An orexin receptor antagonist, or orexin antagonist, is a drug that inhibits the effect of orexin by acting as a receptor antagonist of one or both of the orexin receptors, OX1 and OX2. Medical applications include treatment of sleep disorders such as insomnia.

Examples

Marketed
 Daridorexant (nemorexant; Quviviq) – dual OX1 and OX2 antagonist – approved for insomnia in January 2022, formerly under development for sleep apnea – half-life 8 hours
 Lemborexant (Dayvigo) – dual OX1 and OX2 antagonist – approved for insomnia in December 2019 and released June 1 2020, under development for circadian rhythm sleep disorders, chronic obstructive pulmonary disease, and sleep apnea – half-life 17–55 hours
 Suvorexant (Belsomra) – dual OX1 and OX2 antagonist – approved for insomnia in August 2014, under development for delirium – half-life 12 hours

Under development
 Seltorexant (MIN-202, JNJ-42847922, JNJ-922) – selective OX2 antagonist – under development for major depressive disorder, insomnia, and sleep apnea, up to phase 3 – half-life 2–3 hours 
 Vornorexant (ORN-0829, TS-142) – dual OX1 and OX2 antagonist – under development for insomnia and sleep apnea, up to phase 2 – half-life 1.5–3 hours

Not marketed
 ACT-335827 – selective OX1 antagonist
 Almorexant (ACT-078573) – dual OX1 and OX2 antagonist – development of the drug was abandoned in January 2011 
 EMPA – selective OX2 antagonist
 Filorexant (MK-6096) – dual OX1 and OX2 antagonist – development was discontinued in 2015 
 GSK-649868 (SB-649868) – dual OX1 and OX2 antagonist – was in development for potential use in sleep disorders
 JNJ-10397049 – selective OX2 antagonist
 RTIOX-276 – selective OX1 antagonist
 SB-334867 – first non-peptide selective OX1 antagonist – has been shown to produce sedative and anorectic effects in animals
 SB-408124 – selective OX1 antagonist
 TCS-OX2-29 – first non-peptide selective OX2 antagonist

Medical uses

Insomnia
Orexin receptor antagonists dose-dependently improve sleep parameters including latency to persistent sleep (LPS), wake after sleep onset (WASO), sleep efficiency (SE), total sleep time (TST), and sleep quality (SQ).
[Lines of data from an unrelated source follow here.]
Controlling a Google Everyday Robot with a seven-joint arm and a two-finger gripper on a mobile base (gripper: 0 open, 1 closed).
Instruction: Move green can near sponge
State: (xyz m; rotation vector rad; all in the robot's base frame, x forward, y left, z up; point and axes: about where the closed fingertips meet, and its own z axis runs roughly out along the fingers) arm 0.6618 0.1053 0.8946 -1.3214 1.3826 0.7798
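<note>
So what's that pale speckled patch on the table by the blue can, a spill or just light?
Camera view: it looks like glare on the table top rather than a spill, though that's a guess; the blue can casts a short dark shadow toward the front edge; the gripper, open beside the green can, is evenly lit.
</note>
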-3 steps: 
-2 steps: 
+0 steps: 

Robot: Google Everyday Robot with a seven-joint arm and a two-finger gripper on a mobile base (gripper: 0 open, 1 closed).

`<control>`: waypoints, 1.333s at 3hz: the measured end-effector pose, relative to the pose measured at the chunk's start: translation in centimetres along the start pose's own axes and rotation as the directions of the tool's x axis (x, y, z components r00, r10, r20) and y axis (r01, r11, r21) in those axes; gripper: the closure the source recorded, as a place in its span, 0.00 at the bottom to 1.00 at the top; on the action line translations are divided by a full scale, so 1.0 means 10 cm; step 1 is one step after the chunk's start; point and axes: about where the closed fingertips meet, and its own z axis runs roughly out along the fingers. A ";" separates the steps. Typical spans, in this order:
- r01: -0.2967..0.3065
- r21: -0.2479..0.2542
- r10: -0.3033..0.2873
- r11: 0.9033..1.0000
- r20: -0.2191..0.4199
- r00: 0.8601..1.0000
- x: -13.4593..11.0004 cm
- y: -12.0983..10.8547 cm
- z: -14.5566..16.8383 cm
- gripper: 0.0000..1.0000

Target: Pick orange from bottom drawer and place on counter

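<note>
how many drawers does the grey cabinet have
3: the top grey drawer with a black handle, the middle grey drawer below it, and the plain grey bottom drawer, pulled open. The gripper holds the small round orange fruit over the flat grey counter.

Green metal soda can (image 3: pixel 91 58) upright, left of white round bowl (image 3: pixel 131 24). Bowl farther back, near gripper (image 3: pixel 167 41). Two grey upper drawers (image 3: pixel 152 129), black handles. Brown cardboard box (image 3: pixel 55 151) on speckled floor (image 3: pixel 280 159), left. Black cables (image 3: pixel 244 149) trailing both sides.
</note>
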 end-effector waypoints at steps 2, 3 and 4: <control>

Network meta-analyses have found that orexin receptor antagonists including suvorexant and lemborexant are more effective in the treatment of insomnia than other sleep aids including benzodiazepines (e.g., triazolam, temazepam), Z-drugs (e.g., zolpidem, zopiclone), antihistamines (e.g., doxepin, diphenhydramine, doxylamine), antidepressants (e.g., trazodone, mirtazapine, amitriptyline), anticonvulsants (e.g., gabapentin, pregabalin), and melatonin receptor agonists (e.g., melatonin, ramelteon).

Orexin receptor antagonists are not currently used as first-line treatments for insomnia due to cost and concerns about possible misuse liability.

Delirium
Suvorexant appears to be effective in the prevention of delirium.

Side effects
Side effects of orexin receptor antagonists include somnolence, daytime sleepiness and sedation, headache, abnormal dreams, fatigue, and dry mouth.

Rates of somnolence or fatigue with orexin receptor antagonists in clinical trials were 7% (vs. 3% with placebo) for suvorexant 15 to 20mg, 7 to 10% (vs. 1.3% for placebo) for lemborexant 5 to 10mg, and 5 to 6% (vs. 4% with placebo) for daridorexant 25 to 50mg.

Pharmacology

Pharmacokinetics
The elimination half-lives of clinically used orexin receptor antagonists are 12 hours for suvorexant, about 17 to 19 hours ("effective" half-life) or 55 hours (terminal elimination half-life) for lemborexant, and 6 to 10 hours for daridorexant. The elimination half-lives of investigational orexin receptor antagonists are 2 to 3 hours for seltorexant and about 1.5 to 3 hours for vornorexant.

Research
Filorexant was studied for but was not found to be effective in the treatment of diabetic neuropathy, migraine, and major depressive disorder in phase 2 clinical trials. Seltorexant is under development for treatment of major depressive disorder however and is in phase 3 trials for this indication. Also, suvorexant is in a phase 4 trial for use as an adjunct to antidepressant therapy in people with major depressive disorder and residual insomnia.